Throughout 1981 most of the members of the OAU, along with France and the United States, encouraged Libyan troops to withdraw from Chad. One week after the "unity communiqué", the OAU's committee on Chad met in Togo to assess the situation. In a surprisingly blunt resolution, the twelve states on the committee denounced the union goal as a violation of the 1979 Lagos Accord, called for Libya to withdraw its troops, and promised to provide a peacekeeping unit, the Inter-African Force (IAF). Goukouni was skeptical of OAU promises, but in September he received a French pledge of support for his government and the IAF.
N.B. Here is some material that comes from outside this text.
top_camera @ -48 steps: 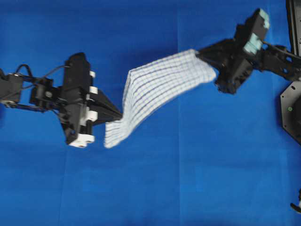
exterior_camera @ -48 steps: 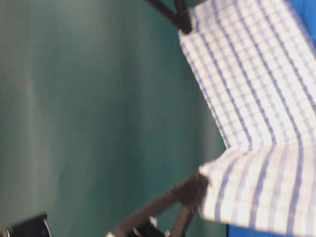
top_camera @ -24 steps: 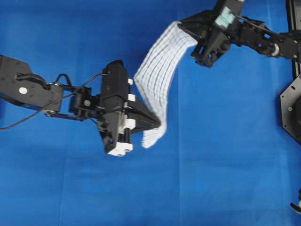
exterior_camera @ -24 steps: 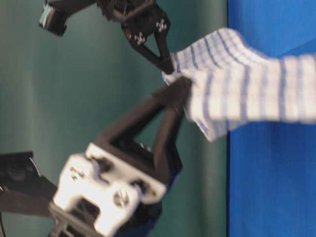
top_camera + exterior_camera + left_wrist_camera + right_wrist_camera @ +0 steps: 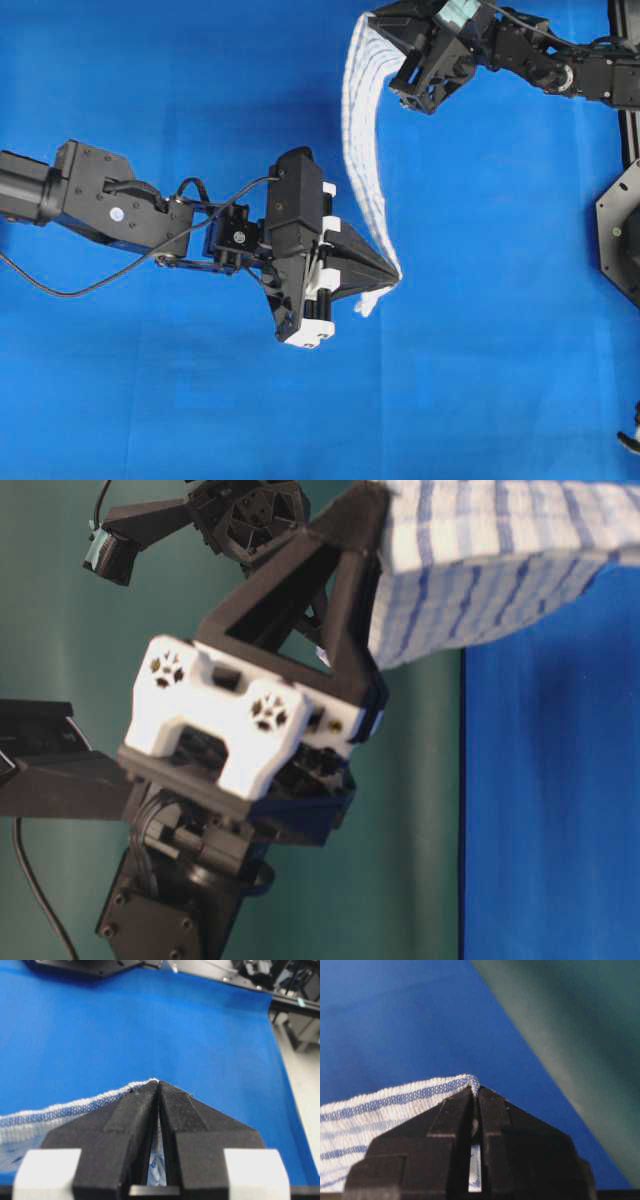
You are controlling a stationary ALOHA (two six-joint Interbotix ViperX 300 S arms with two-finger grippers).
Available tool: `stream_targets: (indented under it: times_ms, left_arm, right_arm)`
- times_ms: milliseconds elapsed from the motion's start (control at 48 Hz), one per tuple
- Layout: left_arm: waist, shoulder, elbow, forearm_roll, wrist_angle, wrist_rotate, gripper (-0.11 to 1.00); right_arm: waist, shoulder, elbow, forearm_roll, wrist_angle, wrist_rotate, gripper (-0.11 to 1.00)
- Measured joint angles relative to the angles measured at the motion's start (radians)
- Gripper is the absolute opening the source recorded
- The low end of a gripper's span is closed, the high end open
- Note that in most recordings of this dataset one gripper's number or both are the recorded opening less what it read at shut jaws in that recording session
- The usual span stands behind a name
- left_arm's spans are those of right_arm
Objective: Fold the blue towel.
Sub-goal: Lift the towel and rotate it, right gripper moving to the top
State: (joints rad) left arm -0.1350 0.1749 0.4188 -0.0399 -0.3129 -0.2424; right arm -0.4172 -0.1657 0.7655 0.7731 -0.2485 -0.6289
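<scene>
Each hand pinches a towel point(image 5: 362, 150) corner: left hand point(image 5: 393, 276), right hand point(image 5: 372, 22). It hangs stretched between them above the bench point(image 5: 500, 350). No fold is laid yet.

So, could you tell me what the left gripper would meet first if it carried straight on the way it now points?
Beyond the blue towel pinched in the left gripper, the way looks free down to the blue table covering, though depth is unclear.
</scene>
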Motion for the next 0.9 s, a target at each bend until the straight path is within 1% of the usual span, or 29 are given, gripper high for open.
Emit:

But as Goukouni's relations with the OAU and France improved, his ties with Libya deteriorated. One reason for this deterioration was that the economic assistance that Libya had promised never materialized. Another, and perhaps more significant, factor was that Gaddafi was strongly suspected of helping Goukouni's rival within GUNT, Acyl Ahmat, leader of the Democratic Revolutionary Council (Conseil Démocratique Révolutionnaire or CDR). Both Habré and Goukouni feared Acyl because he and many of the members of the CDR were Arabs of the Awlad Sulayman tribe. About 150 years earlier, this group had migrated from Libya to Chad and thus represented the historical and cultural basis of Libyan claims in Chad.

== Habré overthrows Goukouni ==

As a consequence of the Libya-Chad rift, Goukouni asked the Libyan forces in late October 1981 to leave, and by mid-November they had complied. Their departure, however, allowed Habré's FAN - reconstituted in eastern Chad with Egyptian, Sudanese, and, reportedly, significant United States assistance - to win key positions along the highway from Abéché to N'Djamena. Habré was restrained only by the arrival and deployment in December 1981 of some 4,800 IAF troops from Nigeria, Senegal, and Zaire.
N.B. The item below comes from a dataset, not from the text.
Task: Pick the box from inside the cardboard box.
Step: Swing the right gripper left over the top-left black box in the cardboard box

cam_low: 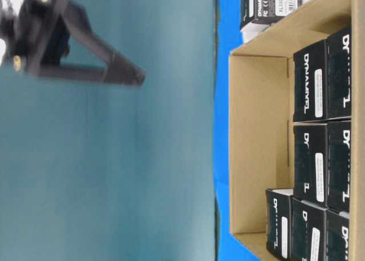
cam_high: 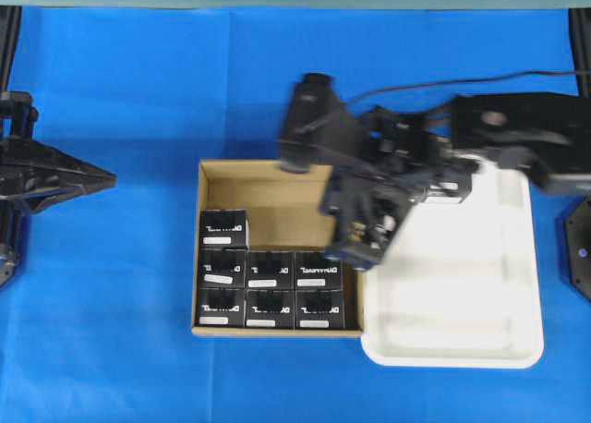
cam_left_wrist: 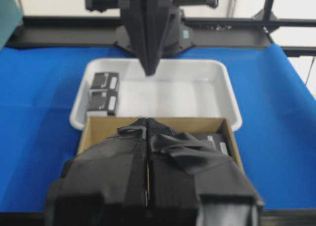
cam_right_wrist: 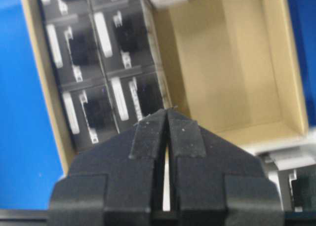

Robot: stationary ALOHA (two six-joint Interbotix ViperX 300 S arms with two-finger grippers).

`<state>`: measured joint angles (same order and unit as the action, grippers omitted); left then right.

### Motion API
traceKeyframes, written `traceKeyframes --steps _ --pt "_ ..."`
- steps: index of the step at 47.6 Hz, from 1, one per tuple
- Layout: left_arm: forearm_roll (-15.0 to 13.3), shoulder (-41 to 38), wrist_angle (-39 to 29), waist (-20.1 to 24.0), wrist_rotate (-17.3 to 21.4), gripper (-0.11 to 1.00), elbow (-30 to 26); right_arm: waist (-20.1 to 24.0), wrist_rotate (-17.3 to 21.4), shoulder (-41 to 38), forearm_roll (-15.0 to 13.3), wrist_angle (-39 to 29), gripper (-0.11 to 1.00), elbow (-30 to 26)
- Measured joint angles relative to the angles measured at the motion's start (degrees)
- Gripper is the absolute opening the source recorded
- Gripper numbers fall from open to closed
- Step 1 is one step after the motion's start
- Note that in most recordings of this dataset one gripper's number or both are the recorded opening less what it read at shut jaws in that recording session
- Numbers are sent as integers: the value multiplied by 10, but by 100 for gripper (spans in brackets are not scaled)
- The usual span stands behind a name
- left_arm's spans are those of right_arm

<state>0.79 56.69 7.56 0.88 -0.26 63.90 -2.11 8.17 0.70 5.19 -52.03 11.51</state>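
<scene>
Boxes [cam_high: 224, 230]: seven in cardboard box [cam_high: 259, 190], two in tray [cam_left_wrist: 158, 95]; both jaws closed, empty.

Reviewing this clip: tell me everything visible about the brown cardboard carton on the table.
The brown corrugated cardboard carton is an open, low-walled rectangle lying flat on the blue cloth. Seven small black boxes with white lettering fill its near part in the overhead view; the far part shows bare floor. Its right wall sits right beside the white plastic tray. The right gripper, jaws shut, hangs over its right edge.
</scene>
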Motion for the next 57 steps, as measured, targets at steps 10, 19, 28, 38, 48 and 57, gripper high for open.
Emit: traceKeyframes --steps 10,19,28,38,48,57 --pt "0 1 0 0 -1 -6 -1 -1 -25 -93 -3 -49 5 -87" --pt "1 4 -1 0 -1 -6 -2 -2 -65 -134 -6 -57 5 -141" --pt "0 5 0 0 -1 -6 -2 -5 -88 -163 -6 -76 5 -174" --pt "0 11 -1 -1 -1 -6 -2 -11 -107 -189 -6 -96 5 -207" --pt "1 19 -43 0 0 -6 -4 -12 -122 -216 -6 -99 7 -236" --pt "1 46 -93 0 -1 -6 -11 -13 -130 -240 -6 -99 13 -253"
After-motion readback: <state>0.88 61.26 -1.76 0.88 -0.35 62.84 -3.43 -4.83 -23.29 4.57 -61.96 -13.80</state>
In February 1982, a special OAU meeting in Nairobi resulted in a plan that called for a ceasefire, negotiations among all parties, elections, and the departure of the IAF; all terms were to be carried out within six months. Habré accepted the plan, but Goukouni rejected it, asserting that Habré had lost any claim to legitimacy when he broke with GUNT. When Habré renewed his military advance toward N'Djamena, the IAF remained essentially neutral, just as the French had done when the FROLINAT marched on Malloum three years earlier. FAN secured control of the capital on June 7. Goukouni and other members of GUNT fled to Cameroon and eventually reappeared in Libya. For the remainder of the year, Habré consolidated his power in much of war-weary Chad and worked to secure international recognition for his government.